Francesco Monti fu allievo di Sigismondo Caula a Modena e nel 1703 entrò nello studio di Gian Gioseffo Dal Sole, che allora rappresentava l’erede della lezione carraccesca contro l’accademismo di Marcantonio Franceschini. Nella sua bottega poté conoscere il giovane Donato Creti, avvicinandosi così alla tendenza più aggiornata della cultura pittorica felsinea, quella di Giuseppe Maria Crespi e Antonio Gionima. Il disegno in mostra rappresenta l’incontro di Cristo con la Samaritana al Pozzo, tradotto in pittura, con alcune varianti rispetto alla prova grafica, nel dipinto oggi conservato alla Galleria Estense di Modena.
Non mancano due fogli di Donati Creti, detto il Ragazzino (Cremona 1671 – Bologna 1749). Il primo, con la Testa di vecchio barbuto di profilo, è cosa giovanile e di forte carattere, sebbene si tratti, come spesso accade, di una testa ideale. L’altro è uno splendido Ecce Homo, legato in qualche maniera ai suoi fogli eseguiti al tempo del restauro dell’affresco di Ludovico Carracci nell’Oratorio dei Filippini a Bologna (1731). A questi si affiancano due disegni di Domenico Maria Fratta (Bologna 1696 – 1763), di Creti forse il miglior allievo, assai dotato sia nell’incisione sia nel disegno. Il primo è di soggetto tassesco; l’altro, con un Paesaggio arcadico, imita nello stile e nel soggetto i fogli sognanti del suo maestro.
E’ realizzato da Giuseppe Varotti (Bologna 1715 – 1780) l’episodio dell’Antico Testamento di Agar e l’Angelo.
Allievo del padre Pier Paolo, Giuseppe Varotti fu disegnatore e bozzettista esponente di spicco del così detto Barocchetto bolognese che lentamente riportava entro canoni di misurata leggerezza le ricche soluzioni estetiche del Barocco.
Saranno poi presenti in mostra alcuni fogli dei Gandolfi.
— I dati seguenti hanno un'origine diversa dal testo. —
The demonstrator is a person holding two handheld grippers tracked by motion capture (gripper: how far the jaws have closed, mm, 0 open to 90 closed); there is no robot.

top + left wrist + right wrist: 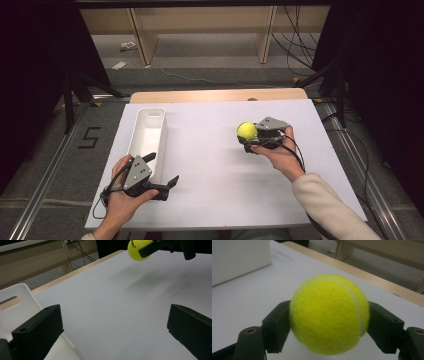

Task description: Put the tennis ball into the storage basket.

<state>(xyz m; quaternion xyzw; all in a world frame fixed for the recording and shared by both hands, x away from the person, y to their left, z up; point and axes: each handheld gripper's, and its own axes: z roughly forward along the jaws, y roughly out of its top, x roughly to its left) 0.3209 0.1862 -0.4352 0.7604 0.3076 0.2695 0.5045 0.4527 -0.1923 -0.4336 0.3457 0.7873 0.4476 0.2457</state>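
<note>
We work over the white surface (pixel 210 150), where the long white tray (pixel 147 137) lies as our landmark. Our left claw (pixel 162 172) sits just beside the tray's near end, jaws spread wide with nothing between them. Well to the right of the tray, our right claw (pixel 248 139) is clenched around the yellow tennis ball (pixel 246 130), lifted off the surface.

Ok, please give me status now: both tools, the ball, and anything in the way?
Right tool shut on tennis ball, lifted off table. Left tool open, beside white bin. Path to bin clear.
</note>
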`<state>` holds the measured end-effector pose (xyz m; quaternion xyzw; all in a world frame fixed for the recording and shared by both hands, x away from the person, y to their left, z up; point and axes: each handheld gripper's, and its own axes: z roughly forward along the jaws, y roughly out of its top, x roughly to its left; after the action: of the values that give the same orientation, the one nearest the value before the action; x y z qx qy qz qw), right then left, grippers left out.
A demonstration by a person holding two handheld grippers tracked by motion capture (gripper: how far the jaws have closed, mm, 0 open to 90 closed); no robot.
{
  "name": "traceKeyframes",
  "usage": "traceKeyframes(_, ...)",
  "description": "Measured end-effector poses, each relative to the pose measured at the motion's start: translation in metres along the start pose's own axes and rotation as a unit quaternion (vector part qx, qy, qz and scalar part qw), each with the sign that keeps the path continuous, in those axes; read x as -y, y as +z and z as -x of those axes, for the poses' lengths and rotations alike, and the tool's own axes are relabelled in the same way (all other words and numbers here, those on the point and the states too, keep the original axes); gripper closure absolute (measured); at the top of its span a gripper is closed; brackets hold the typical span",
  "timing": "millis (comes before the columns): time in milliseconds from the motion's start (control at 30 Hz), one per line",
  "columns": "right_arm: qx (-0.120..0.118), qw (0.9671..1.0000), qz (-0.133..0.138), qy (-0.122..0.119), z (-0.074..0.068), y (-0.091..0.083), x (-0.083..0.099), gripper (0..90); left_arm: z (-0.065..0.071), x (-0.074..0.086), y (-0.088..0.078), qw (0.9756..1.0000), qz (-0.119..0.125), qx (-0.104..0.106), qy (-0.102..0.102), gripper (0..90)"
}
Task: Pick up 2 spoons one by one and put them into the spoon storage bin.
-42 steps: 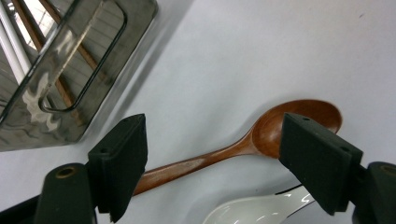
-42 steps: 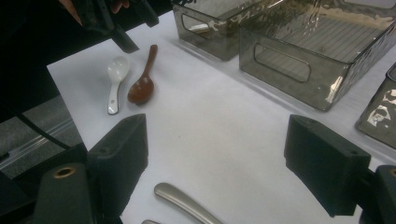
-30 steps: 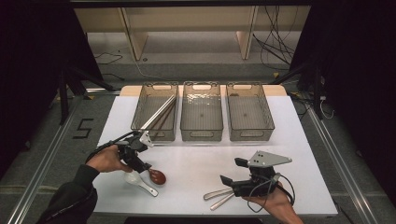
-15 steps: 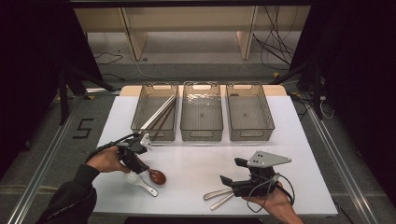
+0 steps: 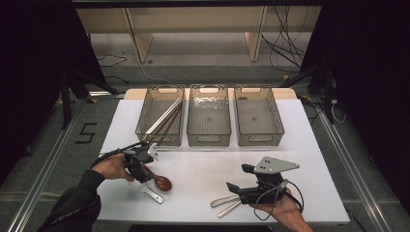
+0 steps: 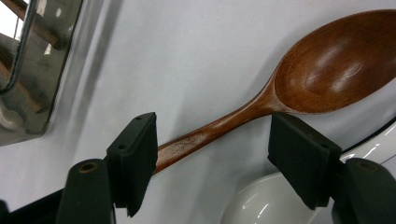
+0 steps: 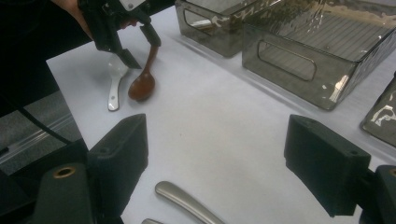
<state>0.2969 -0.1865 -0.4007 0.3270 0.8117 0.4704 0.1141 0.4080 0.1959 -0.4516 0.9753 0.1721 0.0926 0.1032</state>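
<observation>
Two hand-held grippers are working over the white table (image 5: pixel 203 164). The left gripper (image 5: pixel 141 169) is hanging low at the table's near left, straddling the handle of a brown wooden spoon (image 5: pixel 159 181); in the left gripper view the spoon (image 6: pixel 299 79) is lying flat on the table with its handle running between the two black pads, the left pad sitting right at the handle and the right pad standing clear of it beside the neck of the bowl. Its jaws have just been closing with the handle between them, though they are not yet pressing on it from both sides. A white ceramic spoon (image 5: pixel 147 192) is lying just beside the wooden one, partly under it, its bowl (image 6: pixel 261 200) showing beneath the right pad. The right gripper (image 5: pixel 241 186) is resting at the near right, jaws standing wide apart and holding nothing, as the right gripper view is showing. Two metal utensils (image 5: pixel 225 203) are lying on the table just beside its tips, one handle (image 7: pixel 187 200) showing between the pads. Three grey clear bins (image 5: pixel 209 116) are standing side by side at the far edge, well apart from both grippers; the left bin (image 5: pixel 161 116) is holding several long sticks leaning across it.
</observation>
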Motion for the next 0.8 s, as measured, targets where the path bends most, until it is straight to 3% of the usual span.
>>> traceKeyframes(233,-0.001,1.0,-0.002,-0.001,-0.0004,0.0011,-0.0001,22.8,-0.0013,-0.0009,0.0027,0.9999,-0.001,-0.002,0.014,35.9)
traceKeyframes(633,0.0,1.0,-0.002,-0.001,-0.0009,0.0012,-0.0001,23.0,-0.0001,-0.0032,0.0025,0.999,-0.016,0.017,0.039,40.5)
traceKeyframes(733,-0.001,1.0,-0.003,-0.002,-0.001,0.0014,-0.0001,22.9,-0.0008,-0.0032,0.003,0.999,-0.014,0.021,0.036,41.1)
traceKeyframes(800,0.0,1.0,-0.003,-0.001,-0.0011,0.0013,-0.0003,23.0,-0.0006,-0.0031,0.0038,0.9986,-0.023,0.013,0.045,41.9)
Ubaldo (San Matteo della Decima, Bologna 1728 – Ravenna 1781) e Gaetano (San Matteo della Decima, Bologna 1734 – Bologna 1802), formati entrambi all’Accademia Clementina.
Del primo, che ebbe un’importante carriera ben oltre le “mura cittadine”, saranno presenti alcuni disegni a carattere mitologico e un inedito Studio di nudo maschile.
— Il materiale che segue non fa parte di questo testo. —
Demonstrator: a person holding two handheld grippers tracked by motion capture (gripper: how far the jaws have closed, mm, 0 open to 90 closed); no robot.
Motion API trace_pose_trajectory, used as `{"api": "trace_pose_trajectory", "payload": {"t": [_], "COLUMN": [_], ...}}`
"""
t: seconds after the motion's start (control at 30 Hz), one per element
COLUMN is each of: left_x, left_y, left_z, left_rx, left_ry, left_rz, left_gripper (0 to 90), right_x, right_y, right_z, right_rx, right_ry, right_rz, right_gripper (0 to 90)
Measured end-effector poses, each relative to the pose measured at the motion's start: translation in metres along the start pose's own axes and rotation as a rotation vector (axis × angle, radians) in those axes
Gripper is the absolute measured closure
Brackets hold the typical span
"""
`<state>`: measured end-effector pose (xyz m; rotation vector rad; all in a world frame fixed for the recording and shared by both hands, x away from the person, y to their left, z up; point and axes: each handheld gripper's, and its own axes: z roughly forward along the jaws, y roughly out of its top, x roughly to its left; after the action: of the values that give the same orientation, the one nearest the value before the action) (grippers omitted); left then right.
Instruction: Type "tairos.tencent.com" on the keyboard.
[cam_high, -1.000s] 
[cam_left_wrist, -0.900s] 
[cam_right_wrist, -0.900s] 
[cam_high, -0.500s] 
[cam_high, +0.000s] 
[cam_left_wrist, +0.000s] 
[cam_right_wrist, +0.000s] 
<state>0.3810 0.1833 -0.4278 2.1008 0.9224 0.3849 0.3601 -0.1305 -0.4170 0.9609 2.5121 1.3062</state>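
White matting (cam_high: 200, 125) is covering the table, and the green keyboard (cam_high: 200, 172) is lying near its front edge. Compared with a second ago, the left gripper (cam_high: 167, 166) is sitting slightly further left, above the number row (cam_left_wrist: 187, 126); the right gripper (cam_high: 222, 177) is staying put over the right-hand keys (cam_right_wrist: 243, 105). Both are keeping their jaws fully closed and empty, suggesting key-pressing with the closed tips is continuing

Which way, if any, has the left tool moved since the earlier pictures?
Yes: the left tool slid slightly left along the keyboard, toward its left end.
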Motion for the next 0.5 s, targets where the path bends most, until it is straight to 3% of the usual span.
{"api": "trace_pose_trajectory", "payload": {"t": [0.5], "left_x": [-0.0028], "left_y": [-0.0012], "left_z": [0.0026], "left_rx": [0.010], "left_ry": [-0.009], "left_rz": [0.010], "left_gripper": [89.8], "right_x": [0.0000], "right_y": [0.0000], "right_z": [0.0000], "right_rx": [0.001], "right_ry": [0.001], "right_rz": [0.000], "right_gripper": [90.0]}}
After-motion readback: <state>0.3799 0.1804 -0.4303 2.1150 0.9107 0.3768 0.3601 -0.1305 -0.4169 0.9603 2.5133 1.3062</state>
Di Gaetano Gandolfi, che dopo un viaggio di formazione a Venezia dove si aggiornò sulle novità stilistiche dell’epoca divenne uno degli esponenti di punta della pittura bolognese, sono presenti numerosi fogli, tra i quali una bellissima serie raffigurante quattro episodi tratti dalle Metamorfosi di Ovidio. Si tratta di prove grafiche tarde che vedono lo stile del maestro “neobarocco” virare verso un recupero più deciso dell’eredità classica, sia nella scelta dei soggetti che nelle inflessioni neoclassiche dello stile.
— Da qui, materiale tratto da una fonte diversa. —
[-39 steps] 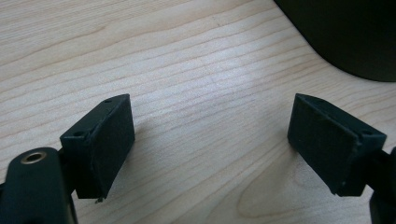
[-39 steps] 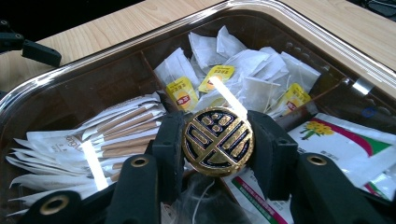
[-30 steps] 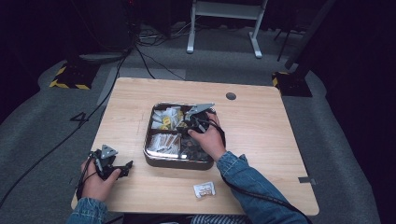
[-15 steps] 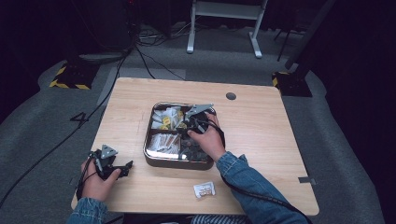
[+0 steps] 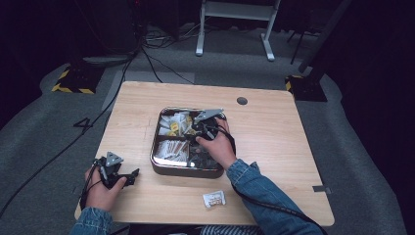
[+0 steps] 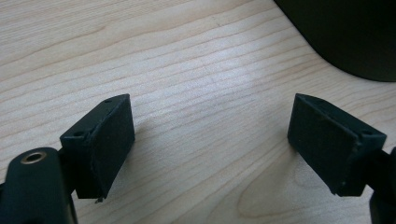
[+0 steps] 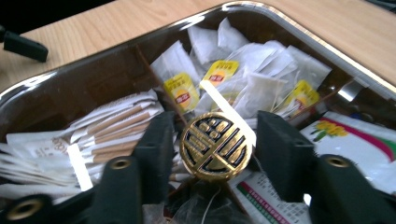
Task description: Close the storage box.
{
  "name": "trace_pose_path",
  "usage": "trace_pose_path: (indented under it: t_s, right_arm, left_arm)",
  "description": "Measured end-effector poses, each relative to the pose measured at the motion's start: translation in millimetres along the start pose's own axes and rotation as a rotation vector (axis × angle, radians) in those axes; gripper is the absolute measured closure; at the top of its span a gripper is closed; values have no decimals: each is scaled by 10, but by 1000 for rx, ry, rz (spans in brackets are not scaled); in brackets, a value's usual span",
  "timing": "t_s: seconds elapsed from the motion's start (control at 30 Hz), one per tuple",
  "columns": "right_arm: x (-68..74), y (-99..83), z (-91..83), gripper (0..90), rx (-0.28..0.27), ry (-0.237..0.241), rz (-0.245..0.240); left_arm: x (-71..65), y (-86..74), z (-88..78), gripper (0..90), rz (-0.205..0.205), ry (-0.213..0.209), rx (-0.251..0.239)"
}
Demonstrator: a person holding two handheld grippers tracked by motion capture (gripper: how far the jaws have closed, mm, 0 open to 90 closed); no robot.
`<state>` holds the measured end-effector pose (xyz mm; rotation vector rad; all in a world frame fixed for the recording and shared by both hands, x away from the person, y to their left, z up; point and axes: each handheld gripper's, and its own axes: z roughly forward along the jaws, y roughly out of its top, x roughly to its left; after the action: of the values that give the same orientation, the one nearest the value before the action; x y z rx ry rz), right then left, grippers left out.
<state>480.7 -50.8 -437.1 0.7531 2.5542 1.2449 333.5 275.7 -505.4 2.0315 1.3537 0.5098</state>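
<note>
Opening just now, my right claw has parted around the gold knob.
Knob stands between the pads at the tin's central divider; one pad perhaps grazes it, hard to tell. Left claw rests released on the table.

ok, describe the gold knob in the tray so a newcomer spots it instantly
Find the metal tray mid-table. Where its dividers cross stands a round gold knob, between the just-opened jaws of the right gripper. It alone is shiny metal with a black cut-out pattern; everything around it is paper sachets and tea bags.
</note>
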Motion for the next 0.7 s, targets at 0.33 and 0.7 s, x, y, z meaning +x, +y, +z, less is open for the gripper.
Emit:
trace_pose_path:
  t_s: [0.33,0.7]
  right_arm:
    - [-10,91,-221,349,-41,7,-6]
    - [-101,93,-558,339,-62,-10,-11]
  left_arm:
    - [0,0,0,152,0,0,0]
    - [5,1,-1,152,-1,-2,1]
Coetaneo di Gaetano, ma pittore diversissimo per formazione e stile, Pietro Giacomo Palmieri (Bologna 1737 – Torino 1804) sarà presente in mostra con una coppia di grandi fogli firmati e datati 1789, raffiguranti Scene campestri, genere amato dall’artista. Il secolo si conclude con una ricca selezione di disegni di Felice Giani (San Sebastiano Curone 1758-Roma 1823), pittore formatosi a Bologna presso Gaetano Gandolfi e figura di spicco del Neoclassico.